Un tercer conjunto, al que podrían pertenecer los entrevistados de esta nota, desconfía de la novedad y se repliega de entrada, sin probarla. “La tecnología despierta una adhesión fanática, una adhesión racional y un posterior rechazo instrumental o un rechazo también fanático”, resume Elizalde.
Para Diana Litvinoff, psicóloga de la Asociación Psicoanalítica Argentina y autora del libro El sujeto escondido en la realidad virtual, todo desarrollo tecnológico quita algo y ofrece otra cosa. “Los jóvenes tal vez no hablan por teléfono, pero están comunicados todo el día por mensajes”, enfatiza.
Entonces, ¿todo tiempo pasado fue mejor? “Es una idealización”, avisa la especialista. Y brinda un ejemplo de la vida cotidiana: mucho se critica el uso de la tablet en la mesa, pero antes pasaba lo mismo con la diferencia de que se miraba la televisión en el almuerzo o la cena.
“Cuando apareció el teléfono fijo, hubo controversia y combate. ¿Cómo podía ser que uno se comunicara sin ver a la persona? La pregunta era si eso era realmente comunicación. Hoy ni se nos ocurre que podría ser motivo de cuestionamiento”, indica para ilustrar que los adelantos suelen ser recibidos con resistencia.
“Siempre que aparece una nueva tecnología, nos cuesta”, coincide Honoré. “Toca forjar reglas sociales, normas y protocolos para usarla bien.

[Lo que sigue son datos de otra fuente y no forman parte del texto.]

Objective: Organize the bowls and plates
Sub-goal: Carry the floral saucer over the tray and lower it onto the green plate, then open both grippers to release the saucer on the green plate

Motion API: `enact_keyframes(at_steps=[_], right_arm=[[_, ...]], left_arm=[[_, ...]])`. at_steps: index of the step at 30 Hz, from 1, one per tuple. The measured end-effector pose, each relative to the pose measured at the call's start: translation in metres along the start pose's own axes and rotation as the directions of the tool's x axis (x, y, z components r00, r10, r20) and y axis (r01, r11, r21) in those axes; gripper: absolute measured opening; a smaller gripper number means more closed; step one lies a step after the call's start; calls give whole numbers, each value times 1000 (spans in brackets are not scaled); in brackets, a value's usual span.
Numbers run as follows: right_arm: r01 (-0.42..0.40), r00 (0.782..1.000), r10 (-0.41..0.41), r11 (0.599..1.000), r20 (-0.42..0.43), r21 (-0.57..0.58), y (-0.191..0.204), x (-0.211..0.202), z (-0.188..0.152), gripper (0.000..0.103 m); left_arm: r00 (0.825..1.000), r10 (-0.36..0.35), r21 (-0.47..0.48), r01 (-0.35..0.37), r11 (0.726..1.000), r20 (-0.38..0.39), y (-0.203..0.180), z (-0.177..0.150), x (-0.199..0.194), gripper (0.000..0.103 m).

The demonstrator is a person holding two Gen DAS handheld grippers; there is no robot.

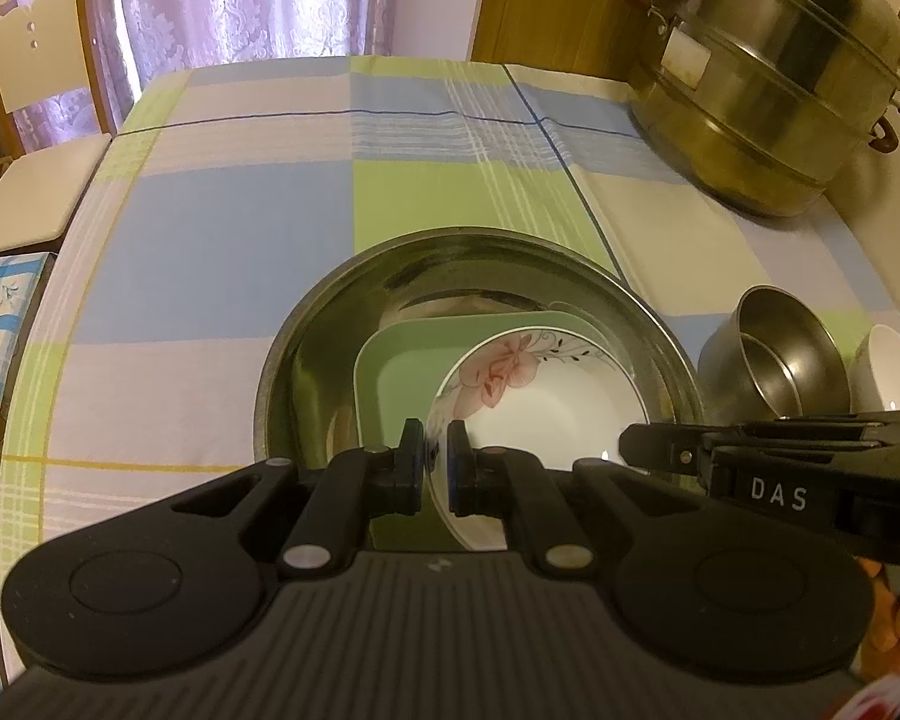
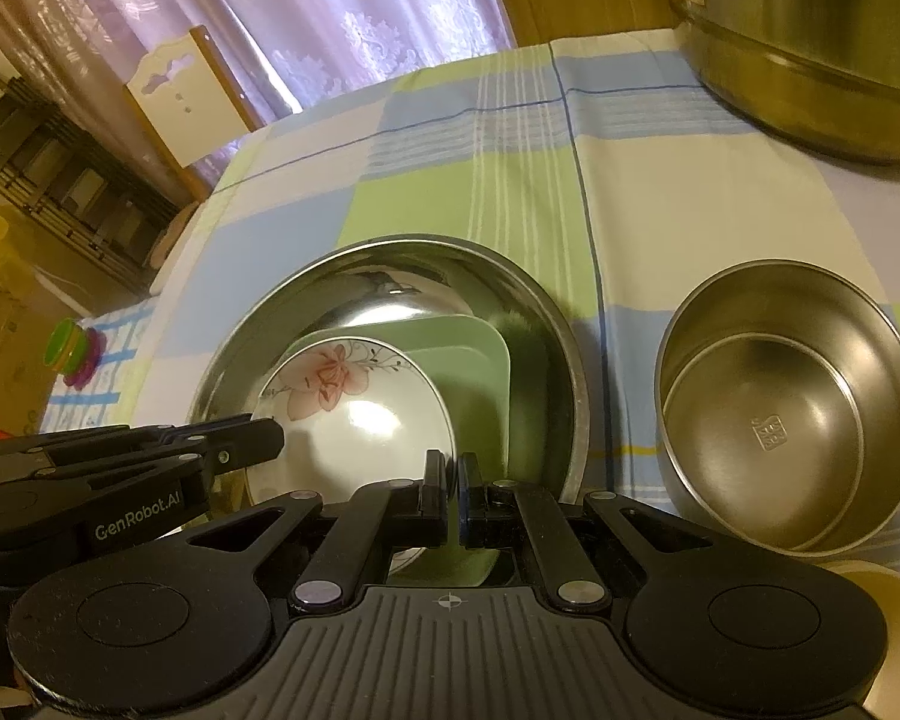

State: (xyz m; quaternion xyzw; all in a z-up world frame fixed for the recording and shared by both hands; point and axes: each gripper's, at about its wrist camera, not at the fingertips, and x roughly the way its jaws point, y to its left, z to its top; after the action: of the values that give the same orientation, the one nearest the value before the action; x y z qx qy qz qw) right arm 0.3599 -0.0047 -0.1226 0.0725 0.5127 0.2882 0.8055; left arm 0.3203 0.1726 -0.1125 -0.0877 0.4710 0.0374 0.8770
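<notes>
A white plate with a pink flower (image 1: 540, 402) (image 2: 354, 420) rests tilted on a green square plate (image 1: 402, 372) (image 2: 480, 396), both inside a wide steel basin (image 1: 342, 312) (image 2: 258, 324). My left gripper (image 1: 436, 462) is shut on the flower plate's near left rim, which runs between its two pads. My right gripper (image 2: 453, 480) is shut on the same plate's right rim. Each gripper shows in the other's view: the right gripper's tip (image 1: 630, 450) at the plate's right edge, the left gripper's tip (image 2: 270, 441) at its left edge.
Two nested steel bowls (image 1: 774, 360) (image 2: 792, 408) stand right of the basin, with a white bowl (image 1: 888, 366) beside them. A big tiered steel steamer pot (image 1: 774, 90) (image 2: 810, 60) sits at the far right. The checked tablecloth (image 1: 222, 240) spreads beyond; a chair (image 1: 36, 60) stands at the left.
</notes>
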Motion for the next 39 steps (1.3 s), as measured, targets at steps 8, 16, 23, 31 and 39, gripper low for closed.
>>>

Pasamos por una primera fase en la que no sabemos cómo usarla, hasta el otro extremo de ser esclavos. El celular bien usado, bien gestionado, es un juguete, una herramienta maravillosa que permite hacer cosas inimaginables. Pero están hechos para esclavizarnos”, subraya.
Así planteado parece no haber salida, pero Honoré es optimista e introduce una tercera fase, con normas y reglas sociales para que el teléfono deje de ser un “arma de distracción masiva” y vuelva a ocupar su lugar de herramienta.